Description
This is an outstanding collection taking the listener from Paris in the 1880s-1890s to Berlin 1900 to 1930s and back to Paris in the 1950s.
The album is all the more enjoyable for its simplicity – Robyn sings and plays the occasional ukelele, Michael Morley is on piano and vocals and George Butrumlis on accordions and vocals.
CD Review by Graham Blackley
The award winning and much loved singer, Robyn Archer, who possesses a multitude of strings to her glittering bow, has been a dynamic and integral part of the international cabaret scene for many years.
On this entertaining collection, which is comprised of a gaggle of intriguing rarities, Archer is joined by Michael Morley (piano and vocals) and George Butrumlis (accordion, orchestral bass accordion and vocals).
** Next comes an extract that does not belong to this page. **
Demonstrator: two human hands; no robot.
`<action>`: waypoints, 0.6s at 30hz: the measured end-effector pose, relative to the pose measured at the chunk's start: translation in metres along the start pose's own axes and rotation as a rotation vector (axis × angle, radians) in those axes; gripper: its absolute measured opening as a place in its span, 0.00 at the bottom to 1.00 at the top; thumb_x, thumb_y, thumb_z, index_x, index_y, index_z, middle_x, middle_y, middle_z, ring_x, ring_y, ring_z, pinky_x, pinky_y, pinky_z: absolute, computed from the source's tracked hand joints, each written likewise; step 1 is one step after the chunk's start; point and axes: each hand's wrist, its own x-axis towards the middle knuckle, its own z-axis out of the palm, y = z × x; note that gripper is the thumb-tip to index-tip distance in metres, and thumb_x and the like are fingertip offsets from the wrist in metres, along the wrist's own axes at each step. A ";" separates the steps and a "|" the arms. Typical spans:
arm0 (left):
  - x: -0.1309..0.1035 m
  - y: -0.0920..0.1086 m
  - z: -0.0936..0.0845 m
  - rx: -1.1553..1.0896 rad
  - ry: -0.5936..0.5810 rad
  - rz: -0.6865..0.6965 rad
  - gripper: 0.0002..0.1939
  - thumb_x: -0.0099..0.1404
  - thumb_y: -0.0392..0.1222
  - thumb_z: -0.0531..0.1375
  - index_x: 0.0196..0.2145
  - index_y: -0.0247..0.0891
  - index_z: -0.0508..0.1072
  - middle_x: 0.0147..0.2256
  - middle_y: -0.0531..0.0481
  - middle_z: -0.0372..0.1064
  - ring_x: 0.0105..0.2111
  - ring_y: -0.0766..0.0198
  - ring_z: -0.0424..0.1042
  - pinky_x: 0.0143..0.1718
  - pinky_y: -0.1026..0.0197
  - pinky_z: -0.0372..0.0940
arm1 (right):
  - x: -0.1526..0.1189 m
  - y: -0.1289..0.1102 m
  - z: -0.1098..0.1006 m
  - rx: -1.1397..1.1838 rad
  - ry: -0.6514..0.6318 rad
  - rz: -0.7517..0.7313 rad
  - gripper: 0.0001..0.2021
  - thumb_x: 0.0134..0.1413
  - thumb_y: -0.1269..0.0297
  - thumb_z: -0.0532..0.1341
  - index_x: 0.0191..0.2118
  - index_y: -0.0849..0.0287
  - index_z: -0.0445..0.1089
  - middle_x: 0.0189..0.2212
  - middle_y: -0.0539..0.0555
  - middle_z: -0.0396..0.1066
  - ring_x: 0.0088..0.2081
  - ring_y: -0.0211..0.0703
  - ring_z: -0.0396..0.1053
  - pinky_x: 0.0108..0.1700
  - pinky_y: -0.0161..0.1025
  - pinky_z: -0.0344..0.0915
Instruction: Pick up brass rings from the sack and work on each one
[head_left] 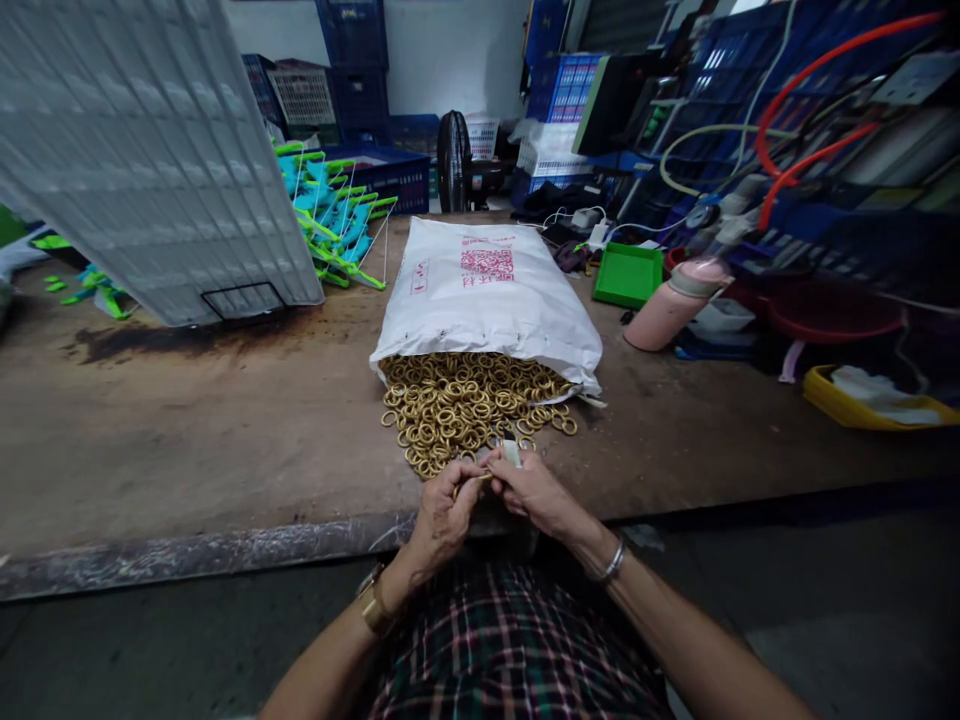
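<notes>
One brass-coloured ring (484, 477), seen near edge-on and crosswise, is pinched by the fingertips of left hand (441, 512) and right hand (541, 496), neither clearly nearer, on the wearer's side of the loose ring pile (454, 408).

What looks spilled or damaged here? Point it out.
Gold-coloured rings lie loose outside the mouth of the white sack, as if spilled, perhaps deliberately. A dark stain marks the tabletop beside the pale ribbed panel.

Here's the brown table (225, 440): 1 white sack (487, 300), golden rings (450, 405) heaped at its mouth, 1 green tray (628, 275), 1 pink bottle (664, 315), probably 1 yellow tray (840, 405) too!
</notes>
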 end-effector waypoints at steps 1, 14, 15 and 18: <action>0.000 0.001 0.000 -0.039 0.011 -0.067 0.10 0.59 0.46 0.54 0.29 0.35 0.69 0.24 0.53 0.66 0.22 0.69 0.62 0.26 0.66 0.58 | 0.001 0.001 0.001 -0.074 0.022 -0.044 0.12 0.46 0.54 0.55 0.28 0.59 0.62 0.14 0.41 0.55 0.13 0.26 0.44 0.15 0.29 0.42; -0.002 0.009 -0.005 -0.352 -0.123 -0.358 0.16 0.57 0.53 0.56 0.29 0.35 0.66 0.19 0.57 0.60 0.14 0.76 0.54 0.14 0.71 0.48 | 0.005 0.013 0.000 -0.138 0.026 -0.076 0.16 0.50 0.52 0.53 0.20 0.57 0.56 0.08 0.40 0.47 0.12 0.28 0.43 0.15 0.30 0.42; -0.003 0.008 -0.005 -0.393 -0.133 -0.349 0.15 0.58 0.52 0.56 0.30 0.35 0.66 0.20 0.57 0.60 0.15 0.76 0.54 0.14 0.71 0.48 | 0.004 0.012 0.000 -0.126 0.022 -0.064 0.16 0.50 0.52 0.53 0.20 0.57 0.56 0.08 0.40 0.47 0.12 0.28 0.43 0.15 0.30 0.41; -0.004 0.006 -0.004 -0.507 -0.144 -0.321 0.15 0.57 0.51 0.57 0.32 0.35 0.67 0.23 0.55 0.62 0.15 0.76 0.54 0.14 0.71 0.49 | 0.004 0.009 0.001 -0.122 0.015 -0.070 0.16 0.50 0.53 0.53 0.20 0.58 0.57 0.09 0.40 0.50 0.11 0.27 0.43 0.15 0.29 0.41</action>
The album is divided neatly into three sections: “Paris 1880s-1890s”, “Berlin 1900s-1930s” and “Paris 1950s”.
One of the most enriching aspects of this album, is the arresting and unexpected insights that some of the songs provide into Paris during the 1880s and 1890s.
Such insights may compel the casual listener to view the city’s history, free of the misty eyed idealistic glow, that thoughts of Paris can typically conjure.
For example, “Here Comes the Cholera” fuses a jaunty melody with black humour and provides a rather eye opening glimpse into the impacts of a rampant and flourishing disease during the late Nineteenth Century.
On “Classic Cabaret Rarities” Archer both entertains and educates.